Xerox PARC's Bayou Project

Bayou was a project at the Xerox Palo Alto Research Center (PARC) from July 1993 until December 1997. Enclosed below is information about the project including a list of publications.

Project Members

Overview

The Bayou system was designed to support collaboration among users who cannot be or choose not to be continuously connected. Network connections may at times be too slow, too expensive, or too faulty for users to effectively utilize, or it may not be possible to establish a network connection at all. This can occur, for example, when collaborators are widely dispersed across the Internet or work on portable computers. In such a setting, weak consistency replication of shared data is the key to obtaining high data availability, good access performance, and good scalability.

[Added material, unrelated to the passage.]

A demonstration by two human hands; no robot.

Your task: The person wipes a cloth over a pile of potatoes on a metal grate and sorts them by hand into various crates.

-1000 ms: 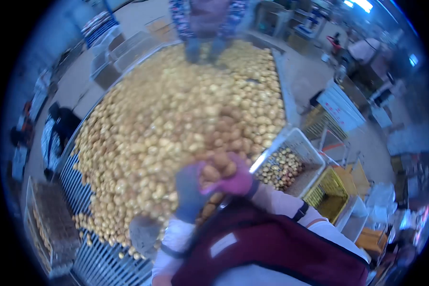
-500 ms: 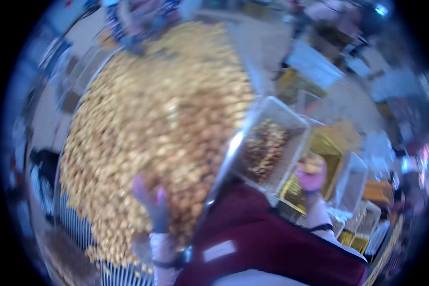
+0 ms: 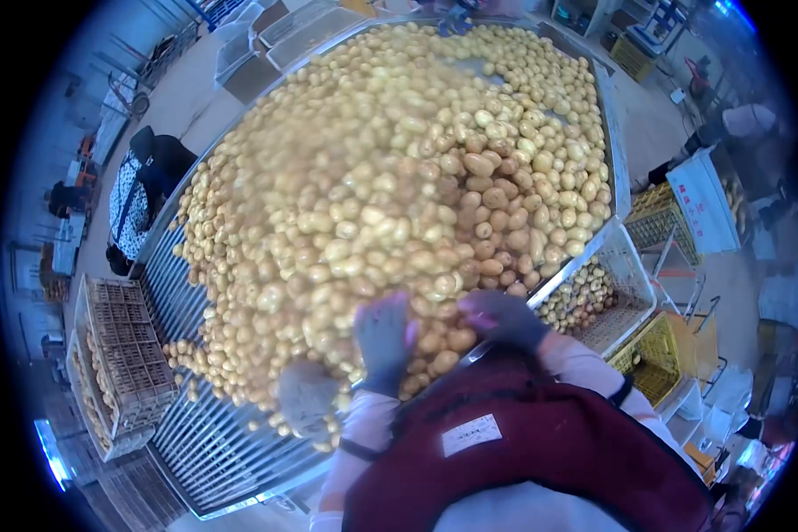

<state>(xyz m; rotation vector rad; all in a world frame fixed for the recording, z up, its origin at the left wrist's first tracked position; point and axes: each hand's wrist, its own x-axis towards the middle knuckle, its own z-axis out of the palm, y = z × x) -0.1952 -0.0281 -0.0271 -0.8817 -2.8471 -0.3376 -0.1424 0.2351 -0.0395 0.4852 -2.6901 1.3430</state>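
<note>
A big heap of pale yellow potatoes covers a metal sorting table, with a browner patch right of centre. My left hand, in a grey glove with pink fingertips, lies on the near potatoes, fingers stretched out and thumb apart. Close by on its right, my right hand, gloved alike, reaches in over the table's near edge with fingers apart, touching the potatoes. Neither hand visibly holds one. A round greyish object, blurred, sits left of my left wrist.
A white crate of small potatoes adjoins the table's right edge, beside a yellow crate. Slatted metal bars show at the near left. Stacked crates and a crouching person are at the left; another person's gloved hand works at the far end.
My right hand has moved from above the yellow crate, where it held potatoes, to the heap and let them go. My left hand stays on the heap. The view has turned.
</note>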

A major premise that distinguished the Bayou effort from previous work on replicated data algorithms is that disconnected operation by mobile users is a common, rather than exceptional, case. Earlier replicated data algorithms, such as those based on maintaining strong data consistency by atomically updating a quorum of copies or based on server-initiated callbacks for cached data invalidation, do not work well in a frequently-partitioned network. Algorithms that had been designed for operation in a partitioned network either enforce overly pessimistic locking on replicas or else provide few consistency guarantees and little support for resolving conflicts.

Bayou uses weak consistency replication techniques to manage replicas of shared calendars, electronic mail messages, databases, documents, and other artifacts that are central to collaboration. To maximize availability, users can read and write any accessible replica. Bayou's design focused on supporting application-specific mechanisms to detect and resolve the update conflicts that naturally arise in such a system, ensuring that replicas move towards eventual consistency, and defining a protocol by which the resolution of update conflicts stabilizes. It includes novel methods for application-specific conflict detection and per-write conflict resolution based on client-provided merge procedures.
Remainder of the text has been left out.